Las preparaciones preparadas según los métodos descritos anteriormente se estudian en un microscopio electrónico de transmisión, cuya resolución alcanza 0,2-0,3 nm. La imagen de la preparación se observa en la pantalla fluorescente de un microscopio electrónico y se fotografían placas fotográficas especiales de las que se obtienen las impresiones. Ampliaciones recibidas: ×100000-×400000.

Microscopía electrónica de barrido se lleva a cabo utilizando un microscopio electrónico de barrido, en el que un delgado haz de electrones se mueve rápidamente a través del objeto en estudio, es decir, escanea su superficie. Como resultado, surge la radiación de electrones secundarios que, al pasar a través de un tubo de rayos catódicos, se convierte en una imagen tridimensional de un objeto en una pantalla fluorescente.

La microscopía de barrido permite obtener una imagen tridimensional de los viriones (previamente la preparación se rocía con metales), para distinguir los detalles de la estructura de su superficie, pero no revela su estructura interna.
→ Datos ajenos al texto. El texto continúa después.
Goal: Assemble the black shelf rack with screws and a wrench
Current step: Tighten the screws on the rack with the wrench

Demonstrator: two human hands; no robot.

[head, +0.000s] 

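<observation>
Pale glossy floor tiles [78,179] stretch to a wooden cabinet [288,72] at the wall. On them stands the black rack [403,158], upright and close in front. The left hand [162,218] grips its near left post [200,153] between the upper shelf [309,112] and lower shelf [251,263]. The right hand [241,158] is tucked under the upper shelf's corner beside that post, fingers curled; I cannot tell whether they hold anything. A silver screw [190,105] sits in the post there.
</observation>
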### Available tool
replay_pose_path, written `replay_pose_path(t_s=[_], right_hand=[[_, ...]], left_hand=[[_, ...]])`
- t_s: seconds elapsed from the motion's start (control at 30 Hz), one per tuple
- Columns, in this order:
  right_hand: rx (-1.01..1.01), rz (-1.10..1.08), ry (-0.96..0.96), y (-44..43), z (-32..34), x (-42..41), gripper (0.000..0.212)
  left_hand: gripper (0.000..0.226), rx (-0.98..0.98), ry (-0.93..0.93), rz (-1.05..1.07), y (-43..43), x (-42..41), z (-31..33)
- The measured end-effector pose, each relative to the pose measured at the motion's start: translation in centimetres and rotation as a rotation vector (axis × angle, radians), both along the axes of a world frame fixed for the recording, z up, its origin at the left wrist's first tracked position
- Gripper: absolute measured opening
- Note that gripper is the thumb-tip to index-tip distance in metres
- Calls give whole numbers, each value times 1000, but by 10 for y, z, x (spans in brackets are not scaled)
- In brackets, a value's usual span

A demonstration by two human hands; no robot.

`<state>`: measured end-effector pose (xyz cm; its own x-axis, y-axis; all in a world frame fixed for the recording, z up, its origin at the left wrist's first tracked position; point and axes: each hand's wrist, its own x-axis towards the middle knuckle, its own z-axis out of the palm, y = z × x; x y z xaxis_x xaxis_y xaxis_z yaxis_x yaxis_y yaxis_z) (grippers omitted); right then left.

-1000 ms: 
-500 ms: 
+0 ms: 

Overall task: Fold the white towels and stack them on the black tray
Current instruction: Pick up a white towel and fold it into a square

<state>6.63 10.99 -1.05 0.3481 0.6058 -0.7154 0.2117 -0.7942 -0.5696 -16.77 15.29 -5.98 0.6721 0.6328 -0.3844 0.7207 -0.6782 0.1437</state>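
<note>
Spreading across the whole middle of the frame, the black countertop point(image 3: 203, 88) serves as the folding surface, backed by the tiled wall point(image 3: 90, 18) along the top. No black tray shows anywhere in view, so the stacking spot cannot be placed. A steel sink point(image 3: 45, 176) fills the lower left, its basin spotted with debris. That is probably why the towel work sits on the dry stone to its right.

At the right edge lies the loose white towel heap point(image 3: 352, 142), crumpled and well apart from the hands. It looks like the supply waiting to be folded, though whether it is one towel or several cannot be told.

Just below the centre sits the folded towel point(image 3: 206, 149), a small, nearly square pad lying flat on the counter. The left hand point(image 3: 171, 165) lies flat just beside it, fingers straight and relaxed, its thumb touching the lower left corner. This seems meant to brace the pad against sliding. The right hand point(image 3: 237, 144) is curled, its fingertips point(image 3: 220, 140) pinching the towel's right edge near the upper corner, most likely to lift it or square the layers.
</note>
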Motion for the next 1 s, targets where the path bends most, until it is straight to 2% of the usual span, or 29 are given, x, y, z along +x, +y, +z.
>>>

La resolución de un microscopio de barrido es de 7 a 20 nm.

- Microscopía óptica

En un microscopio óptico se pueden ver virus grandes, cuyo tamaño está dentro de la resolución del microscopio: al menos 0,2 micrones. Así como inclusiones intracelulares en tejidos afectados por el virus.

Los virus grandes, por ejemplo, los poxvirus y las inclusiones, se detectan mediante métodos de tinción especiales, en contraste de fases, en un campo de visión oscuro; También se utiliza microscopía fluorescente.

Los virus grandes se identifican mediante tinción de Morozov (plateado). Para identificar inclusiones intracelulares, se preparan secciones histológicas de los tejidos afectados, frotis o impresiones. Por lo general, las preparaciones se tiñen según Romanovsky-Giemsa, a veces mediante otros métodos. La detección de inclusiones de Babes-Negri en las células nerviosas del cerebro durante la rabia tiene una gran importancia práctica. Para ello se tiñen los preparados según Mann.

Microscopía de luminiscencia. Las preparaciones preparadas a partir de materiales que contienen virus grandes, inclusiones intracelulares y acumulaciones de antígenos virales se tiñen con soluciones de tintes de fluorocromo. Con microscopía fluorescente con luz ultravioleta, las acumulaciones de virus genómicos de ARN teñidas de naranja de acridina y las inclusiones que forman son visibles como gránulos rojos luminosos sobre el fondo del citoplasma celular de color verde pálido; Los virus genómicos de ADN emiten un brillo verde esmeralda.

Método de inmunofluorescencia Se basa en la combinación de virus, inclusiones intracelulares y acumulaciones de antígenos virales con anticuerpos antivirales específicos marcados con colorantes fluorocromos. Los complejos resultantes brillan bajo microscopía de fluorescencia.